Lights Out! Help protect our nesting and hatchling sea turtles.

Sea Turtles Blog Photo #2
Sea Turtles Blog Photo #3
turtle warning sign
two baby turtles
Sea Turtles Blog Photo #1

By Katie King

Who doesn’t love a moonlit stroll along the beach?

While the crowds may be smaller once the sun goes down, our beaches are still extremely active after dark! For our nocturnal wildlife, naturally dark beaches are important for their survival.

And dark beaches are especially important for sea turtles. Four species of sea turtle nest on local beaches and three nest at night, including the Loggerhead Sea Turtle, which makes up 90% of local nests.

Female sea turtles look for dark, quiet beaches to lay their eggs. Too many lights or too much movement on the beach can scare the female away, forcing her to waste previous energy searching for a new nesting site. If a female has too many failed nesting attempts, she may lose her eggs in the ocean.

And even after a successful nesting, bright lights on or near the beach can disorient her, leading her away from the Gulf of Mexico. This is true for hatchling turtles too.

Sea turtles use the light of the moon and stars to find the Gulf of Mexico after hatching or nesting. This celestial light reflects off the water, creating a bright horizon, while the beach remains dark. Sea turtles aim for this bright spot to find the Gulf.

But modern artificial lights are far brighter than the moon and stars. The white light put out by cell phones, flashlights and buildings creates a confusing landscape. Sea turtles will instinctually head towards the brightest light source, which often leads them away from the water and into backyards, parking lots and busy roadways. Hatchling turtles that don’t make it into the water quickly are vulnerable to predation, dehydration, and starvation. Adult turtles can also become dehydrated and injured if they spend too long on the beach, especially once the sun rises.
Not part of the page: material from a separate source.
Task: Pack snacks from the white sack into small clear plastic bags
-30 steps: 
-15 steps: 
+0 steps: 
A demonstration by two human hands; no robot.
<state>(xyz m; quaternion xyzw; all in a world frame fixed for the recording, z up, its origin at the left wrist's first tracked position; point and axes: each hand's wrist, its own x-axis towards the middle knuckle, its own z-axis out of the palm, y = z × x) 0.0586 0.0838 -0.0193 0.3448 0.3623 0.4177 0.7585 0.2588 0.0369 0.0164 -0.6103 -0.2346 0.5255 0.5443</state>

But you can help! If you’re planning to visit the beach after dark, leave the white lights at home. NO light is the best light, but a red flashlight is a good alternative to white light.  Or covert your cell phone or flashlight to a red light with the use of brake tape, a red balloon or special red filters.

When staying on the beach, remember to turn off beach-facing lights when not is use and close curtains and blinds after dark. If you own beachfront property, consider retrofitting your exterior lights to a turtle-friendly alternative.

For more information about sea turtles and sea turtle friendly lighting visit

If you see a sea turtle nesting on the beach, remember to stay back at least 30 feet and turn off all lights (even red ones). Don’t touch or approach her; egg laying is hard work! Let her finish nesting and return to the ocean on her own, we promise she knows what she’s doing.